Superthin Gallium Arsenide solar power could displace silicon solar power as installation costs stay stubbornly high

The world has the capacity to manufacture over 40 Gigawatts of solar panels each year, the vast majority of them silicon-based. And it’s easy to see why: our expertise with processing the material has led to a staggering drop in costs, making photovoltaics (PVs) much more cost-competitive than just about anyone had predicted.

But that manufacturing innovation hasn’t been matched on the basic research side; it’s been over a decade since the last time anyone set a new efficiency record for silicon cells. And, even as manufacturing costs have dropped, the cost of support equipment and installation has remained stubbornly high and is an ever-increasing slice of the total price of PV systems.

Teams have figured out how to make extremely thin layers of GaAs. Harry Atwater’s group at Caltech has developed a process that allows them to peel hundreds of thin layers off a large aggregate of the material, much like individual graphene sheets can be peeled off a block of graphite. The end result is an extremely thin film of GaAs (he passed some samples around to the audience).

John Rodgers, who works at the University of Illinois at Urbana-Champaign, grows thin layers of GaAs separated by a thin sacrificial layer. When the sacrificial layer is etched away, you’re left with a collection of thin GaAs chips; the silicon wafer they were grown on can then be recycled, cutting down on the costs significantly. A plastic stamp can then pick up the chips and “print” them onto just about any surface, including one pre-patterned with wiring.

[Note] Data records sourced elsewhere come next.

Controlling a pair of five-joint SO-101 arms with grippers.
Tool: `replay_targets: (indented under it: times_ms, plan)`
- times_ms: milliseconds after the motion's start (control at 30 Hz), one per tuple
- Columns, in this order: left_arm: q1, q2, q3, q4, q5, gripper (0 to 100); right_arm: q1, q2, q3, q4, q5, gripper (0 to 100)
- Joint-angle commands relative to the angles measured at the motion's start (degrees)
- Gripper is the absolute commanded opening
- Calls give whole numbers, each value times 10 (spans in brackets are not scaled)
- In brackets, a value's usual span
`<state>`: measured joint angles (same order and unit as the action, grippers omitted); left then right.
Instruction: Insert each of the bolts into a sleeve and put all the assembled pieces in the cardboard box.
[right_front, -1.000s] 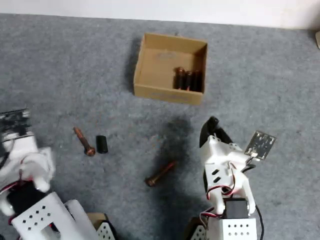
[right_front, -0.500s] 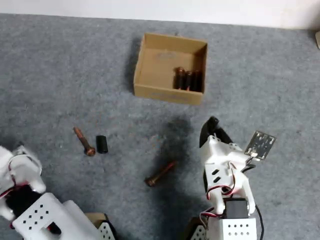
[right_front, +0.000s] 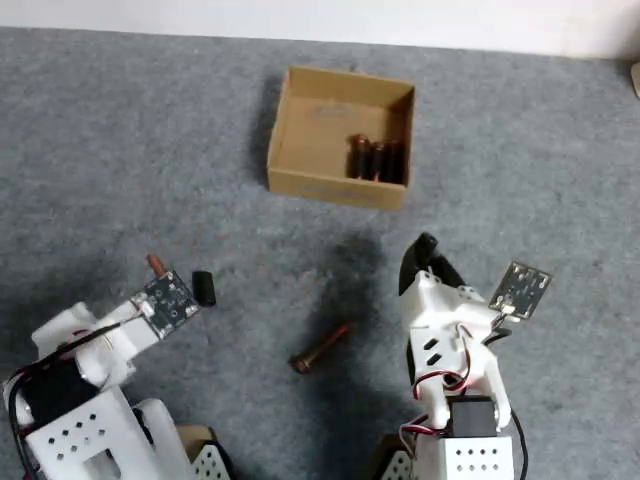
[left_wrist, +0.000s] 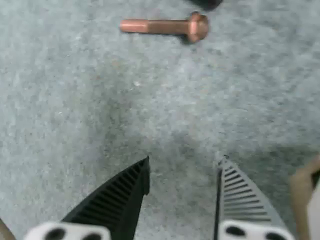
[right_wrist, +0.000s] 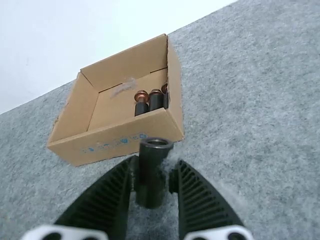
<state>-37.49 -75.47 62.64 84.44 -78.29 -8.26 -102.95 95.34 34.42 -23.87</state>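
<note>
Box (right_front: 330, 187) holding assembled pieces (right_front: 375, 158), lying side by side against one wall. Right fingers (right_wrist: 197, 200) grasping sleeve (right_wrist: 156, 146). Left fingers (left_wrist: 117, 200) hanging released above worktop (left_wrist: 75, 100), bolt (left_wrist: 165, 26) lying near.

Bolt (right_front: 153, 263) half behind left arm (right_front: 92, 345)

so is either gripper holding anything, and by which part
The right gripper holds a black sleeve, gripped around its body, open end free. The left gripper is open and empty.

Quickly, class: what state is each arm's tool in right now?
Left tool: open, holding nothing, with a bolt lying ahead of it.
Right tool: closed on a black sleeve.
</note>
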Motion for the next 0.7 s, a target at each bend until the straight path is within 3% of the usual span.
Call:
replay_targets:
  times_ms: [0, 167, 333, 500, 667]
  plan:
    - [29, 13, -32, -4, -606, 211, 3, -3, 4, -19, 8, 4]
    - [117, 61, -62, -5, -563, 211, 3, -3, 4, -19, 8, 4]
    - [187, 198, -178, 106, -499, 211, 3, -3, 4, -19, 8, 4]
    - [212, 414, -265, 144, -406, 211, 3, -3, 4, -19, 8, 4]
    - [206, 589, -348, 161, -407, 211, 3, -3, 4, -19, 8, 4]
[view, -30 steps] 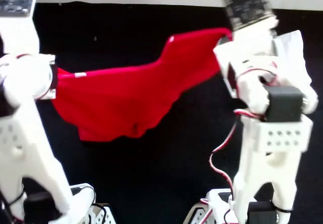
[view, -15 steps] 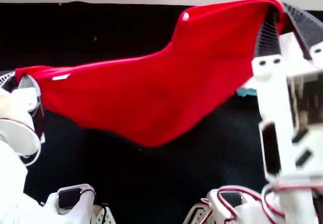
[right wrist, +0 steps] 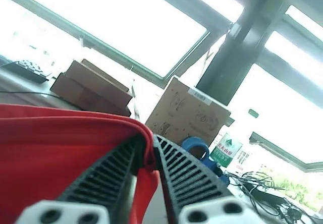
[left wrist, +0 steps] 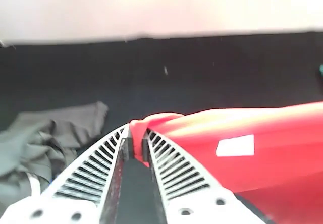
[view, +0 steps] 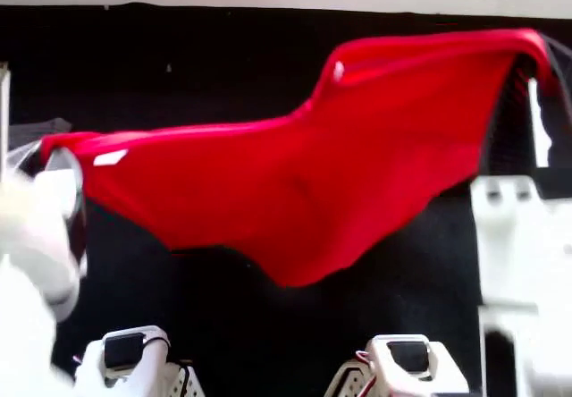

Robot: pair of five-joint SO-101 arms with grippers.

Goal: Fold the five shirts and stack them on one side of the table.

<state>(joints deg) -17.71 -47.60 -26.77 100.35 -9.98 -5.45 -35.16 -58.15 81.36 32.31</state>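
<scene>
A red shirt hangs stretched in the air above the black table, held at two corners. My left gripper is shut on the shirt's left edge, near a white label; in the high view that gripper sits at the far left. My right gripper is shut on a fold of the red shirt and points up toward the room's windows; in the high view it holds the shirt's upper right corner, higher than the left one.
A crumpled grey shirt lies on the black table at the left. The arm bases stand along the front edge. A white arm link rises at the right.
Both arms have raised the red shirt off the table and pulled it wider; it now hangs spread between them, with the right corner lifted highest.
</scene>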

Both Rodgers and Atwater have started companies to try to commercialize their work, and the devices they’re making are already above the 40-percent efficiency mark—double that of silicon cells. Rodgers’ company already has a 5MW capacity plant, and he said that scaling up production to an 80MW capacity plant would let them produce devices that are cost-competitive with coal.

Without a breakthrough in installation costs then it will make sense to use the double efficiency of gallium arsenide.